As part of an ongoing audit of the Los Angeles County Assessor’s Office, an outside consultant Tuesday recommended to the Board of Supervisors that the assessor’s staff should not be making independent forecasts of property tax revenues.
Assessor John Noguez estimated in December that the county’s tax base would drop by about $2.6 billion because of falling home prices. That number grew to about $13.5 billion by the time of his April report to the board, based on additional market moves. That translated into a roughly $50 million drop in county tax revenues, which shocked the board and prompted an audit.
Consulting firm Rosenow Spevacek Group, Inc. was hired by County Auditor-Controller Wendy Watanabe to analyze the series of forecasts.
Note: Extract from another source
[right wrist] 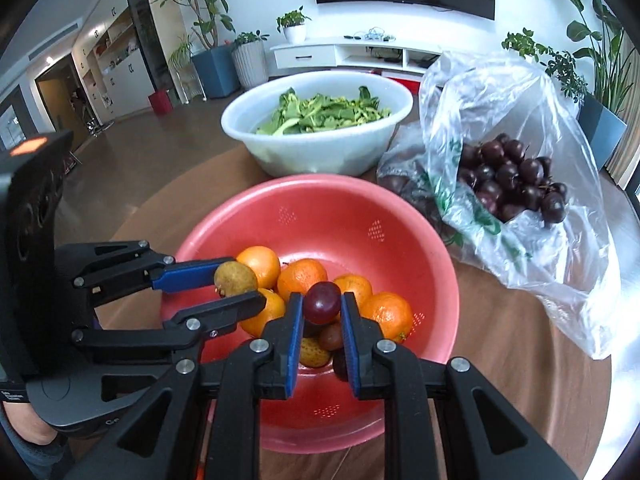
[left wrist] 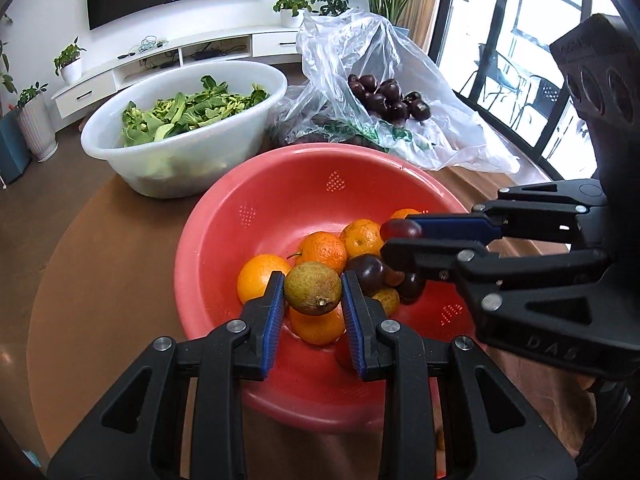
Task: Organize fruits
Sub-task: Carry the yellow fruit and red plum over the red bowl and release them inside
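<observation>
A red colander bowl holds several oranges and dark purple fruits. My left gripper is shut on a greenish-brown round fruit, held over the bowl's near side. My right gripper is shut on a dark red plum, also above the bowl. The two grippers hang side by side over the fruit pile.
A white basin of green leaves stands behind the bowl. A clear plastic bag with several dark plums lies at the back right. All rest on a round brown table.
</observation>
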Action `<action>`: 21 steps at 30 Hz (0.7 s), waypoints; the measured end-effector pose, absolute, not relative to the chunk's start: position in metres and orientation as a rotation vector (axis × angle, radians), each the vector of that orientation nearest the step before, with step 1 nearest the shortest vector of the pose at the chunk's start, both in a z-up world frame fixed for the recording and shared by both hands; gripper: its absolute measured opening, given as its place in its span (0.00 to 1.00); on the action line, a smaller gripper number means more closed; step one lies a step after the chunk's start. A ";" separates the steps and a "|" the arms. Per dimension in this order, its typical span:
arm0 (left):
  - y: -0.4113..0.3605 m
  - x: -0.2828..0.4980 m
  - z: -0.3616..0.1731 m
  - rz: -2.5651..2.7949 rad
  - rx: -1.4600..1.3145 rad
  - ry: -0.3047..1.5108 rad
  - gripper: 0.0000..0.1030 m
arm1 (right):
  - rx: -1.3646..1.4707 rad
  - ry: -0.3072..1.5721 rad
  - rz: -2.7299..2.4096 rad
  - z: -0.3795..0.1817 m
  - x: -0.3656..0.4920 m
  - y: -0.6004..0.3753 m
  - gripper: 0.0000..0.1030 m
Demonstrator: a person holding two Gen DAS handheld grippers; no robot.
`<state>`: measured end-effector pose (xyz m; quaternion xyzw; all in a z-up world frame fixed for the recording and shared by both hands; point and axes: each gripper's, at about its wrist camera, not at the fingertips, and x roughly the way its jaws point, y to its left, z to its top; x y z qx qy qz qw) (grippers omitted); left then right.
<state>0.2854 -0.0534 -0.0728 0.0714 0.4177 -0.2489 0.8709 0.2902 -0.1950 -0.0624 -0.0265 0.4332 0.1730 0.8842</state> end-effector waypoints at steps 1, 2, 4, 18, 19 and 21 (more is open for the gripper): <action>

Jim Simon of RSG said today that the April number was the result of a math mistake and less than nuanced analysis by the assessor’s office.
“Their function is to be assessors, not forecasters,’’ said Simon, who called the April number “exceedingly low’’ and provided a forecast about halfway in between Noguez’s December and April numbers.
Simon agreed that there had a been a drop in property values, saying about 30 ZIP codes showed falling values late last year. He also acknowledged that the property assessment rolls are volatile now that about one in five properties is assessed at or near market value and markets are in flux.
Simon recommended that market information be analyzed as specifically as possible, taking into account geography and land use and not making wholesale assumptions about the entire tax roll.
The board’s frustration with the process was evident.
“We’ve got enough problems with the state and federal government let alone to have a problem with our assessor’s office,’’ Supervisor Don Knabe said.
RSG’s report also noted that the assessor’s staff had seen significant turnover in key management roles responsible for forecasting and both Knabe and Supervisor Zev Yaroslavsky worried aloud about whether such a “brain drain’’ was hurting the efficiency of the department.
However, forecasting errors may be the least of their worries, as county prosecutors investigate the possibility of corruption in the office. Noguez has been accused by a former employee of offering unwarranted tax breaks to property owners in exchange for contributions to his political campaign and a team has raided his offices and homes seeking documentation.
Noguez has denied any wrongdoing.
Knabe said Tuesday he planned to introduce a proposal to regulate tax agents who seek reductions on behalf of their clients, treating them under the same rules as lobbyists.
In response to the RSG recommendations, Supervisor Mark Ridley-Thomas proposed that Chief Executive Officer William T. Fujioka consider a working group comprised of the assessor, the auditor-controller, the treasurer and himself to generate forecasts going forward. Fujioka said he will evaluate the idea and return to the board with a specific recommendation.